Ferro-actinolite is the ferrous iron-rich endmember of the actinolite-tremolite continuous solid solution series of the double chain calcareous amphibole group of inosilicate minerals. All the series members belong to the monoclinic crystal system.
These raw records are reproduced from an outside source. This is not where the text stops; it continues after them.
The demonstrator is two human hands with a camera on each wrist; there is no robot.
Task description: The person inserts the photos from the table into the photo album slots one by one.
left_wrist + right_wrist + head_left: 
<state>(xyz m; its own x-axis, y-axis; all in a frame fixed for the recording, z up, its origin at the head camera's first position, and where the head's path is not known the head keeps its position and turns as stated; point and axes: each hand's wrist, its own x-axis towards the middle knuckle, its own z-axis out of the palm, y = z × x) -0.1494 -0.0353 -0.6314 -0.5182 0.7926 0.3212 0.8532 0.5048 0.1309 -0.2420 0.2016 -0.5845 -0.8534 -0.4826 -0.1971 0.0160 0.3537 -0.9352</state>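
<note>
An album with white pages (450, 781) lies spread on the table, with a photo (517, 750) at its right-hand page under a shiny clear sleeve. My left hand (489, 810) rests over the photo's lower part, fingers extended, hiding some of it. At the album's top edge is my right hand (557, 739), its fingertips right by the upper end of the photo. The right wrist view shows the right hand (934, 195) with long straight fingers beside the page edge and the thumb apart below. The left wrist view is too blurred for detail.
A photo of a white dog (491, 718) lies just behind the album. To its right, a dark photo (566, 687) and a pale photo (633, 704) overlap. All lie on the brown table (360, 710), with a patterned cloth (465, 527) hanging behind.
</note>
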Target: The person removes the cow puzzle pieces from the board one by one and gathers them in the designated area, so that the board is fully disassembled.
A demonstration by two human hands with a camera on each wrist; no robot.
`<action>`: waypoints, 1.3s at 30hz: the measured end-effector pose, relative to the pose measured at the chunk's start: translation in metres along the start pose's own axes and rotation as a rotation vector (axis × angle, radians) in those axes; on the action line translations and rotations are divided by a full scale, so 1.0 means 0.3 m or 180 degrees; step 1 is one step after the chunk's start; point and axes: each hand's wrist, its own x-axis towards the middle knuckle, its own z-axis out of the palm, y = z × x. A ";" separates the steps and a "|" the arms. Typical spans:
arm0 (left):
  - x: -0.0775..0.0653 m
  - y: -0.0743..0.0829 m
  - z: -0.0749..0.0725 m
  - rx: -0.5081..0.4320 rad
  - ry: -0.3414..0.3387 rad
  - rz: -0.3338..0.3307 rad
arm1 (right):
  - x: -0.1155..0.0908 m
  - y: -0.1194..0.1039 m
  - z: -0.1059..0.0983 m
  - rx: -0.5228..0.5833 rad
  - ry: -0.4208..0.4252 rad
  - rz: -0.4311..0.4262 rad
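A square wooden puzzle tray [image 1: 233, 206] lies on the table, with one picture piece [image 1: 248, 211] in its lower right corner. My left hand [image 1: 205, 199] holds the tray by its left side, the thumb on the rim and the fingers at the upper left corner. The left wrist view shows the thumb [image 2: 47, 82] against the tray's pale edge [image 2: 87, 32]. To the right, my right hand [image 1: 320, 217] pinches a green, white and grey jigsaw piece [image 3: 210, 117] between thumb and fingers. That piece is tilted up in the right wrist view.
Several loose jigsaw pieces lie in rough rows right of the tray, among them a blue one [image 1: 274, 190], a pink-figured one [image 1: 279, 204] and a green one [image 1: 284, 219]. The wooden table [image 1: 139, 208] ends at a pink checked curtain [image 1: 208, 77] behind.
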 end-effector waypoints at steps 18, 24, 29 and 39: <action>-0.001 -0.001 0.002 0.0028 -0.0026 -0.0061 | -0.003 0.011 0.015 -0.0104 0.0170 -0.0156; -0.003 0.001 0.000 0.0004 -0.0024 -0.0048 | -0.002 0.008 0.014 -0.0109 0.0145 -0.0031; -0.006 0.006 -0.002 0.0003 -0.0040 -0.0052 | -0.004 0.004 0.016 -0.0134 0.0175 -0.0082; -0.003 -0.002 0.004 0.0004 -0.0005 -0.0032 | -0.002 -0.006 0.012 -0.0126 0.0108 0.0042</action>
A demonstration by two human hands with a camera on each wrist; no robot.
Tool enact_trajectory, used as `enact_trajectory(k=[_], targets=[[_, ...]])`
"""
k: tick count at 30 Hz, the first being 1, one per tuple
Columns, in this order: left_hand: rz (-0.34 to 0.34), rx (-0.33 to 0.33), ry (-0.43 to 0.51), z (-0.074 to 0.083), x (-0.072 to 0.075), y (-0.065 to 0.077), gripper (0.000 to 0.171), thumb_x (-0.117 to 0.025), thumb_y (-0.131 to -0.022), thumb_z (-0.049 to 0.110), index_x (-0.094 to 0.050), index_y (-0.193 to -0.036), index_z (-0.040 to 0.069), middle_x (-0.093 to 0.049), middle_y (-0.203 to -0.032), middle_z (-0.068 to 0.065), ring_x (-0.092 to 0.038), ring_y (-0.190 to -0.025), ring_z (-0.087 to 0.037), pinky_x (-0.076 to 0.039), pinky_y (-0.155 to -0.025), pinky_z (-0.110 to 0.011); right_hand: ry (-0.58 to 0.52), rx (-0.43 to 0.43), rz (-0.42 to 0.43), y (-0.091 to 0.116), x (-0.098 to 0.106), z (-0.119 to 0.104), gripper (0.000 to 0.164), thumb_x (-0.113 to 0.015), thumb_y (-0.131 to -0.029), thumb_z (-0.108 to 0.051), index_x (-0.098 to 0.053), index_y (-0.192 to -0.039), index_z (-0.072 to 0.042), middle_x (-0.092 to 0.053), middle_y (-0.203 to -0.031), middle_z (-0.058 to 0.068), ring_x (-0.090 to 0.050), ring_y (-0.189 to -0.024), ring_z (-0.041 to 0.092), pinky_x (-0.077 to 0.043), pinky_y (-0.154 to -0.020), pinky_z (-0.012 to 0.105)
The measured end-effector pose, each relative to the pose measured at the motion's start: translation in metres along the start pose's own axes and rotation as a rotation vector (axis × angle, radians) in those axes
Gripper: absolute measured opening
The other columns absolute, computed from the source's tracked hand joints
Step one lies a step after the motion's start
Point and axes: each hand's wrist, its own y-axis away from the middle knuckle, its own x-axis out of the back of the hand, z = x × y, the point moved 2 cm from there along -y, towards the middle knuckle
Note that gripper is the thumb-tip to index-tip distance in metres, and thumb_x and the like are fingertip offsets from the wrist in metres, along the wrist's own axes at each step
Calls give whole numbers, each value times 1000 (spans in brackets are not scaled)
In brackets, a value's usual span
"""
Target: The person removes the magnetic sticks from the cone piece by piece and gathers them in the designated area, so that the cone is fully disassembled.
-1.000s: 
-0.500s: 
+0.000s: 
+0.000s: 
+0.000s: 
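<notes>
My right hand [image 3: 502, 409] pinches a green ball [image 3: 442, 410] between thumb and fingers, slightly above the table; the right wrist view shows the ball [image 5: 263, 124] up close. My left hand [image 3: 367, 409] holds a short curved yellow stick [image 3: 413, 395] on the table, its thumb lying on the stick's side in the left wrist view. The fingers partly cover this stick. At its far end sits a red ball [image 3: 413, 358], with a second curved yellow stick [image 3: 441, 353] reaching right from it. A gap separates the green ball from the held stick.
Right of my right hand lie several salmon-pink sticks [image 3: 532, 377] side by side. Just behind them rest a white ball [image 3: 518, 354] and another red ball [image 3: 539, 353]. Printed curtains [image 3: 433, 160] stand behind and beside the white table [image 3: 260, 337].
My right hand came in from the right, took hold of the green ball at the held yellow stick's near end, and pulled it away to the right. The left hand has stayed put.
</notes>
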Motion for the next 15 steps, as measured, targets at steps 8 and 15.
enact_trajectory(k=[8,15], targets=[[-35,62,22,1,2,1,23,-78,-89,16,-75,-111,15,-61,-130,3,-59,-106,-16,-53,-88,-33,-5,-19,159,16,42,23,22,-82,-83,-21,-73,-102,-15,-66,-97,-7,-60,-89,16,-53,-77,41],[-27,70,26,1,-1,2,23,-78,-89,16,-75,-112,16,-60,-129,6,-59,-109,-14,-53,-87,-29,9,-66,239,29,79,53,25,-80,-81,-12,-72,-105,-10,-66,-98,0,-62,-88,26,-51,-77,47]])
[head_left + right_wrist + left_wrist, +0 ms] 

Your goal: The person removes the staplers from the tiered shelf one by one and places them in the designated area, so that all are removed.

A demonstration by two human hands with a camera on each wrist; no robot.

The following formula comparison indicates the position of individual well-known members within the series:
tremolite: ☐Ca_{2}(Mg_{5.0-4.5}Fe^{2+}_{0.0-0.5})Si_{8}O_{22}(OH)_{2}
actinolite: ☐Ca_{2}(Mg_{4.5-2.5}Fe^{2+}_{0.5-2.5})Si_{8}O_{22}(OH)_{2}
ferro-actinolite: ☐Ca_{2}(Mg_{2.5-0.0}Fe^{2+}_{2.5-5.0})Si_{8}O_{22}(OH)_{2}

Some other substitute cations that may replace either Ca, Mg, or Fe include potassium (K), aluminium (Al), manganese (Mn), titanium (Ti), and chromium (Cr). A fluorine (F) anion may partially replace the hydroxyl (OH).

==Physical properties==

Ferroactinolite prisms are much darker in color than actinolite due to their higher iron content affecting opacity, but may be dark green in thin slices or around the edges. Its crystals are brittle, with a hardness of 5–6 on the Mohs scale, and have a white streak. Ferroactinolite is pleochroic and has a higher refractive index and surface relief than actinolite.